Géolocalisation policière : une demande de la CNIL reniée par Christine Taubira

La ministre de la justice, Christine Taubira s’est montrée insensible envers la CNIL au sujet d’une réforme que cette dernière souhaiterait apporter aux lois relatives à la géolocalisation policière, une mesure qui vise à mieux respecter la vie privée et les libertés individuelles des personnes surveillées.

Projet de loi sur la géolocalisation judiciaire : Christine Taubira impuissante devant l’application d’un nouveau dispositif

L’Assemblée a fraîchement apporté des modifications au projet de loi portant sur la géolocalisation policière.

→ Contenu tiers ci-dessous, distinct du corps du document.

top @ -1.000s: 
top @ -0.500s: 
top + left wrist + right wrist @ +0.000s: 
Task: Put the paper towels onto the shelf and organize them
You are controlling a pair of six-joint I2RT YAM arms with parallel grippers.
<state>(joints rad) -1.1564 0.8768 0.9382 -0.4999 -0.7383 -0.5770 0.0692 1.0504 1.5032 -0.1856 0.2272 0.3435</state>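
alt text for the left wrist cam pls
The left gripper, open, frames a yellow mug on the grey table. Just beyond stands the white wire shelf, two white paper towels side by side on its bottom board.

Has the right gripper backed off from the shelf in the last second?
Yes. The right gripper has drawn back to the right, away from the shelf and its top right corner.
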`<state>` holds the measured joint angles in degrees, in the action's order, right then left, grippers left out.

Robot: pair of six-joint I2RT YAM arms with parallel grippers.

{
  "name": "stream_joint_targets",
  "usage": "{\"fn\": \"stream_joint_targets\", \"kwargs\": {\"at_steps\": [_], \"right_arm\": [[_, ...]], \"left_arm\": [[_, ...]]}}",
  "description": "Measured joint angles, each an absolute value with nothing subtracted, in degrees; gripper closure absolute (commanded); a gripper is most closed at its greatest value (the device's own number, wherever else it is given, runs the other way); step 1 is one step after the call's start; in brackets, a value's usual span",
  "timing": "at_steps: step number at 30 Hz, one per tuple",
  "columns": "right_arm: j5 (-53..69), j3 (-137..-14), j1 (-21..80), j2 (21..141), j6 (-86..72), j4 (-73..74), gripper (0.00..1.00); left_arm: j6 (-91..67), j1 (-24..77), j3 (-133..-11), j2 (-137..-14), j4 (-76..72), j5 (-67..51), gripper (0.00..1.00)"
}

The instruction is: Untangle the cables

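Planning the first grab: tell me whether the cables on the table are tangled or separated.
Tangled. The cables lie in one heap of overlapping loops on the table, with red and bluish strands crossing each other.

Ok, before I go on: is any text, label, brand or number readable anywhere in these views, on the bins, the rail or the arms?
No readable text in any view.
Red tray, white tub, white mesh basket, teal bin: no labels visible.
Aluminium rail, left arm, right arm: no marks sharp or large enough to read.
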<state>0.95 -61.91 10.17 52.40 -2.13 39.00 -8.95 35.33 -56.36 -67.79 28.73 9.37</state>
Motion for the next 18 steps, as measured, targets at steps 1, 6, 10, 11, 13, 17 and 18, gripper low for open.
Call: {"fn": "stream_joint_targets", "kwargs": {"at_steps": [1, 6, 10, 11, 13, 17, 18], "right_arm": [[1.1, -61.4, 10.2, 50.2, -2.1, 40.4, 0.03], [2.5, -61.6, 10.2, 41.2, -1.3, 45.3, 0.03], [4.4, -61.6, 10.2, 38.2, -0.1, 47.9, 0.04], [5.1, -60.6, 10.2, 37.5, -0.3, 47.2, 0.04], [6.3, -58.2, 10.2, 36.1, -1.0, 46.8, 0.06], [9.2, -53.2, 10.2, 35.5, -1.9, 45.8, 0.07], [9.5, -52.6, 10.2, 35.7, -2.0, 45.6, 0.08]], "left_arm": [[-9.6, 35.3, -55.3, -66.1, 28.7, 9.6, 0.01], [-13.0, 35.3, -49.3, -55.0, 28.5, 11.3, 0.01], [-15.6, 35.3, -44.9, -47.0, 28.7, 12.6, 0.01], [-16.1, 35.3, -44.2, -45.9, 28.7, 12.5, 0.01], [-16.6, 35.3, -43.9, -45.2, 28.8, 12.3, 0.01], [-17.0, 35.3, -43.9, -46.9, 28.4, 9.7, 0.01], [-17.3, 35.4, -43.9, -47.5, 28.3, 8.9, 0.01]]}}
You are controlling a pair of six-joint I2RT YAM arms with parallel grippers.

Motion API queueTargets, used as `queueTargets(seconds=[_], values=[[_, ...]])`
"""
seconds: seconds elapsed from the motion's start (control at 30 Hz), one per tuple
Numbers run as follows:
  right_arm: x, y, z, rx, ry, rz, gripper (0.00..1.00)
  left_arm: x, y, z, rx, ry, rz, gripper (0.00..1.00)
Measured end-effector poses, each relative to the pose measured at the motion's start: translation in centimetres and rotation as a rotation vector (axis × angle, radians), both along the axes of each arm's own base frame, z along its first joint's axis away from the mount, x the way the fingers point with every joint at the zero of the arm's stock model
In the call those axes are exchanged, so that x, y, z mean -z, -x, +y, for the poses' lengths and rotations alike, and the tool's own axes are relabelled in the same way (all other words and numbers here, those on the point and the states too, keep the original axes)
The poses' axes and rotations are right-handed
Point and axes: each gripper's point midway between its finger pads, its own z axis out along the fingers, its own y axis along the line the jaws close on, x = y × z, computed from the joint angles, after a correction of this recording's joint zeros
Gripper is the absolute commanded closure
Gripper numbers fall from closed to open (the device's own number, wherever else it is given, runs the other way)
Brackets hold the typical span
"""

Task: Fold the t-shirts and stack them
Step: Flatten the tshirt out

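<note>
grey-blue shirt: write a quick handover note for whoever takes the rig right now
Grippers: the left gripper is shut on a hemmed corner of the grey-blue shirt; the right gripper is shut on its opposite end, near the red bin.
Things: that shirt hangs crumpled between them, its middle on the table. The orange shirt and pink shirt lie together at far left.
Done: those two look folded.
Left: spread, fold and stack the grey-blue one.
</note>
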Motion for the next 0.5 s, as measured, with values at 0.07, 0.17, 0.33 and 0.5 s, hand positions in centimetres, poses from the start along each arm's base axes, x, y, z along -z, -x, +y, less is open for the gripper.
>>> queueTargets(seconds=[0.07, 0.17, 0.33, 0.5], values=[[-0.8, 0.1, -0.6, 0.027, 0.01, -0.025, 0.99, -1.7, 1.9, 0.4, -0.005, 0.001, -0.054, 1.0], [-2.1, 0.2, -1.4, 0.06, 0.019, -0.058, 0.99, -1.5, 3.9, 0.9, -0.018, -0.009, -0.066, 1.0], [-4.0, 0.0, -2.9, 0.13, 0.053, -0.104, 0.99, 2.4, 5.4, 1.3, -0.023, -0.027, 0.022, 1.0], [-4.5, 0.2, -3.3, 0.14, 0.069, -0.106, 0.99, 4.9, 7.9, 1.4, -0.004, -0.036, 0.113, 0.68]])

Parmi elles, on retrouve un dispositif spécialement conçu pour surveiller cnil-geolocalisationde plus près des personnes ou leurs complices présumées coupables d’un délit passible d’un emprisonnement de 3 ans.

Il s’agit donc d’une mesure qui favorise le recours à ce moyen de surveillance, pourtant, le Sénat avait décidé de l’appliquer uniquement aux individus ou à leurs complices prétendus coupables d’une infraction passible de 5 ans d’emprisonnement. En conséquence, le nouveau règlement choisi par l’Assemblée implique un nombre considérable d’infractions pénales.

Pour sa part, la ministre de la justice Christine Taubira a réfuté l’adoption de ce nouveau texte. Cette initiative semble toutefois plutôt vaine et elle lui a valu les critiques du président  de la commission des lois. Selon ce dernier, le recours à ce nouveau dispositif de géolocalisation judiciaire s’avère moins embarrassant que le recours aux mises sur écoute des individus.

Un assouplissement du projet de loi de la géolocalisation policière approuvé par Christine Taubira, mais insuffisant pour la CNIL

Cependant, la ministre de la justice française a contribué à l’adoption d’un autre règlement visant à assouplir le contrôle judiciaire de la géolocalisation. En effet, l’intervention dans une affaire d’un juge indépendant 15 jours après l’autorisation émise par le procureur de la République a été décidée.

Une décision alors insatisfaisante pour la Commission nationale de l’informatique et des libertés, souhaitant réduire cette période à 8 jours afin de mieux respecter la vie privée des personnes suspectées. Une requête que Christina Taubira a complètement ignorée, dans la mesure où selon cette dernière, réduire cette période fixée ne ferait que réduire l’efficacité des enquêtes de flagrance.